Work order: Check each line of the material, and show the ones that include the word "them".
-- Data to examine follows --
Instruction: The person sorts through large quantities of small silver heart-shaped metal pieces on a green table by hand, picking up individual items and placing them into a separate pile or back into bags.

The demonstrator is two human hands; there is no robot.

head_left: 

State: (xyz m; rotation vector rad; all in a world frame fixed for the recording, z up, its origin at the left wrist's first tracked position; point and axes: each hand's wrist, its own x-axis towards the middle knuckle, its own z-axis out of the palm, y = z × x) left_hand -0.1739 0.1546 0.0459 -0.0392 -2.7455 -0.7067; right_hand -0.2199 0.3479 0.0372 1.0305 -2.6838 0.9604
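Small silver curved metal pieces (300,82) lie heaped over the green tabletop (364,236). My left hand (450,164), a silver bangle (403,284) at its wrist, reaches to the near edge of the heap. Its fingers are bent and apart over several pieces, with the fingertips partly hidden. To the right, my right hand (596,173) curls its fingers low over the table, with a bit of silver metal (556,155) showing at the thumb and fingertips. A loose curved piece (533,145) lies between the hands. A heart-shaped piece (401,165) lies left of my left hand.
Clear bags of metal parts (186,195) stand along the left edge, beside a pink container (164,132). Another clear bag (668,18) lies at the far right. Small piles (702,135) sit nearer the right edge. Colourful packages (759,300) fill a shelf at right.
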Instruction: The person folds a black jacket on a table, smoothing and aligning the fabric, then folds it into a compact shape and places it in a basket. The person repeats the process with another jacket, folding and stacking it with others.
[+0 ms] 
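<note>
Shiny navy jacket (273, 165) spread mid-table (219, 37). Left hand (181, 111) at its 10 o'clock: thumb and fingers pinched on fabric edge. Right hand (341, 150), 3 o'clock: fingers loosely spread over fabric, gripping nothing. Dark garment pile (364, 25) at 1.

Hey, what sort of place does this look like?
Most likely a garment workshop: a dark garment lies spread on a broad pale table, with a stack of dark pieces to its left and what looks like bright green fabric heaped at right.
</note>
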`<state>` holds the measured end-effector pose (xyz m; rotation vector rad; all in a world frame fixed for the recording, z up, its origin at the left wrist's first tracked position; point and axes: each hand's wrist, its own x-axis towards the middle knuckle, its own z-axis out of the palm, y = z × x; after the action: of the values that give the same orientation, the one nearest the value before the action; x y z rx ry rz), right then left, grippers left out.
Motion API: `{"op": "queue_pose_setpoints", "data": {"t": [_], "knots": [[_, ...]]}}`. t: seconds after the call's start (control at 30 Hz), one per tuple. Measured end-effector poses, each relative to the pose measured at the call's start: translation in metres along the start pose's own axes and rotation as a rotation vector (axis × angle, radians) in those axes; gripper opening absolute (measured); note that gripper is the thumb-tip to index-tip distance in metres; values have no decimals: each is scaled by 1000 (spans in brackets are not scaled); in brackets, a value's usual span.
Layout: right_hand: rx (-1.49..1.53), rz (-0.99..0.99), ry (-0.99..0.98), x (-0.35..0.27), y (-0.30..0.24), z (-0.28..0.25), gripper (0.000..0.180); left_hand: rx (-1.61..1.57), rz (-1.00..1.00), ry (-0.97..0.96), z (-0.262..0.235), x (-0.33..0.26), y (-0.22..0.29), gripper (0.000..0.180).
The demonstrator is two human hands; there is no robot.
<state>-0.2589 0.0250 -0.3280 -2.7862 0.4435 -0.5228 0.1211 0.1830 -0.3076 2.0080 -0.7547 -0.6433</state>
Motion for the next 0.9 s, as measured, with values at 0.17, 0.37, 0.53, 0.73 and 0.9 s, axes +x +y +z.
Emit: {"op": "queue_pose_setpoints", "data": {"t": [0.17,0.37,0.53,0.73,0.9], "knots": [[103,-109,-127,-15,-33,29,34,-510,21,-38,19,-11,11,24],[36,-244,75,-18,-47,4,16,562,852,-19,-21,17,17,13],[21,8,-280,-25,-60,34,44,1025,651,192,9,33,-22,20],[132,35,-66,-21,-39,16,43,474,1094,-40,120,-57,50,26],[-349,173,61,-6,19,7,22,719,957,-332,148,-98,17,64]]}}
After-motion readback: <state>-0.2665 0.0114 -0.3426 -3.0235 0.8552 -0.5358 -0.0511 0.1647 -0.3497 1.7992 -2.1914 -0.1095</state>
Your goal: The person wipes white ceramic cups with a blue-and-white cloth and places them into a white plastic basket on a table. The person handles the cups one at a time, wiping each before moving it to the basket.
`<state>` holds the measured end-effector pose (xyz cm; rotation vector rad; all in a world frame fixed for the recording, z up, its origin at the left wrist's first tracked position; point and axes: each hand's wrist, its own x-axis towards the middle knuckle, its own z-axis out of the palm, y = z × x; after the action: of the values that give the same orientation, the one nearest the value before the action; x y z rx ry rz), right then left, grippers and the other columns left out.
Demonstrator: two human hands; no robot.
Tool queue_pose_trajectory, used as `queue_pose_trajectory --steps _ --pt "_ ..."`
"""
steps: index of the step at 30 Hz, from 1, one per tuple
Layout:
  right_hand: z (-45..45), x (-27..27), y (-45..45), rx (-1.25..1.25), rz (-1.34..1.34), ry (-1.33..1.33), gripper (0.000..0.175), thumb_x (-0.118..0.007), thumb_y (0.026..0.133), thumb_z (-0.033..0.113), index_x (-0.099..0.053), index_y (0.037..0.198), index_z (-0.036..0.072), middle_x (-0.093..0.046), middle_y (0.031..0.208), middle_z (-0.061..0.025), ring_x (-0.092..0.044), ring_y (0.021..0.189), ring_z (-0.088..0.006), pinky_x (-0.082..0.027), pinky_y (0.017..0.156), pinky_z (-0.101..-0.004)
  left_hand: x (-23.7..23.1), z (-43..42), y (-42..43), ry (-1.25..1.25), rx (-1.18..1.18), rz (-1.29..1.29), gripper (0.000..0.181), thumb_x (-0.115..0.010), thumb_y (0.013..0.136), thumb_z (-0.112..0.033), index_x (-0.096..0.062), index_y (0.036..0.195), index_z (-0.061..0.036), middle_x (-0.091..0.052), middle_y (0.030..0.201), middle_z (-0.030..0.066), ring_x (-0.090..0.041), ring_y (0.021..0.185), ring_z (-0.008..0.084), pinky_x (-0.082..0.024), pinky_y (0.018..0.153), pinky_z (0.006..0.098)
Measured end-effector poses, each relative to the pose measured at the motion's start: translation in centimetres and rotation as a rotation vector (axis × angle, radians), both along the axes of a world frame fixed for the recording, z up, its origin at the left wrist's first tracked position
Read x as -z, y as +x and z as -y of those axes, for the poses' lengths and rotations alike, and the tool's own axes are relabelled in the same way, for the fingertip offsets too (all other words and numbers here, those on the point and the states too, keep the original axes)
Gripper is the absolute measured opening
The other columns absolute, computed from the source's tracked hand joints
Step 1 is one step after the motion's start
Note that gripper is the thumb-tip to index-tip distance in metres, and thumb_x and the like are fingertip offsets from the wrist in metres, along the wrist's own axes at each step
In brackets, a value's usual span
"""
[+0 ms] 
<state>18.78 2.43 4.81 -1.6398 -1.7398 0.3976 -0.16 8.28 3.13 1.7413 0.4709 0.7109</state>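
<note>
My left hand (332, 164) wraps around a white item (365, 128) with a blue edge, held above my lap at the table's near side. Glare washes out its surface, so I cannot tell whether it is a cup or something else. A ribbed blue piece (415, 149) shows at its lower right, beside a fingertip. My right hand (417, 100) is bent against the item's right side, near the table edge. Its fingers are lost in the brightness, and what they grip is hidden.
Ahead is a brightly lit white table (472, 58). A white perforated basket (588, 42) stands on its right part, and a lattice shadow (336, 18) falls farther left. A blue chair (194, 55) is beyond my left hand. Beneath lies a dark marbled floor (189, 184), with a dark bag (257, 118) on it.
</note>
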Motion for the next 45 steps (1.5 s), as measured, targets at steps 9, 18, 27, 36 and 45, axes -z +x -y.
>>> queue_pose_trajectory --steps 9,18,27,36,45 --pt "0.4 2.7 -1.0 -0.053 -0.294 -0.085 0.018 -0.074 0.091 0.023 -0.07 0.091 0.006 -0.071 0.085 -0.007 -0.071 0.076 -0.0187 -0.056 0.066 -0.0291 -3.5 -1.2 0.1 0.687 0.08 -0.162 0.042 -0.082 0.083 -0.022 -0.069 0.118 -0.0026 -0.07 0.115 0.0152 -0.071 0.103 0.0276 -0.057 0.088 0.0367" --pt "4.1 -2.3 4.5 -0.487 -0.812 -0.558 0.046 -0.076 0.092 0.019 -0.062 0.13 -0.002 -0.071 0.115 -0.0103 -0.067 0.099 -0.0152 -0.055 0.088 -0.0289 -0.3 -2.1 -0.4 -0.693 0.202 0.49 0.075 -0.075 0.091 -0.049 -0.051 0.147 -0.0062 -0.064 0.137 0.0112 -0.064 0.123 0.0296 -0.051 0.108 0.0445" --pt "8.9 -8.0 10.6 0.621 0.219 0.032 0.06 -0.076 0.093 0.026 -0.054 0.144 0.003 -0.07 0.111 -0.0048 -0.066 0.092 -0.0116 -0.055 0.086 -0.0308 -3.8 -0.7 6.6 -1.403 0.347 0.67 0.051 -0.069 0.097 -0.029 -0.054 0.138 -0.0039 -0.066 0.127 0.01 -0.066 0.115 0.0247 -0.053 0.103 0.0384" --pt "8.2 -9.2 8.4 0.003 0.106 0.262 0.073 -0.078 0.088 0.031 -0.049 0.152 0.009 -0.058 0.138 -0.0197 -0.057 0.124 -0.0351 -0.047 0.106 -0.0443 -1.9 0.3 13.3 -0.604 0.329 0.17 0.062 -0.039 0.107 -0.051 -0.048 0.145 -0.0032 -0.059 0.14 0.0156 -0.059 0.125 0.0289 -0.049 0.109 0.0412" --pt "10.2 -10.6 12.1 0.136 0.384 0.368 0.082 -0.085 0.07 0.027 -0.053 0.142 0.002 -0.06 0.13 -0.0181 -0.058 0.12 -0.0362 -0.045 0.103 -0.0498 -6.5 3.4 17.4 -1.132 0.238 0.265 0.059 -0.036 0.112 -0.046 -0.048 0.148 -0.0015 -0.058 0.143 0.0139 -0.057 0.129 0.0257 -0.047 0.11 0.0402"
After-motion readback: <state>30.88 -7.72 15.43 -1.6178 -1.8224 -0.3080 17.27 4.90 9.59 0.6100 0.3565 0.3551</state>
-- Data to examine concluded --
Answer space:
Instruction: The person sorts through large quantities of small silver heart-shaped metal pieces on a green table by hand, picking up individual items and placing them into a separate pile or back into bags.
Your goal: The person wipes white ceramic cups with a blue-and-white cloth and places them into a white plastic basket on a table. The person handles the cups one at a time, wiping each before moving it to the basket.

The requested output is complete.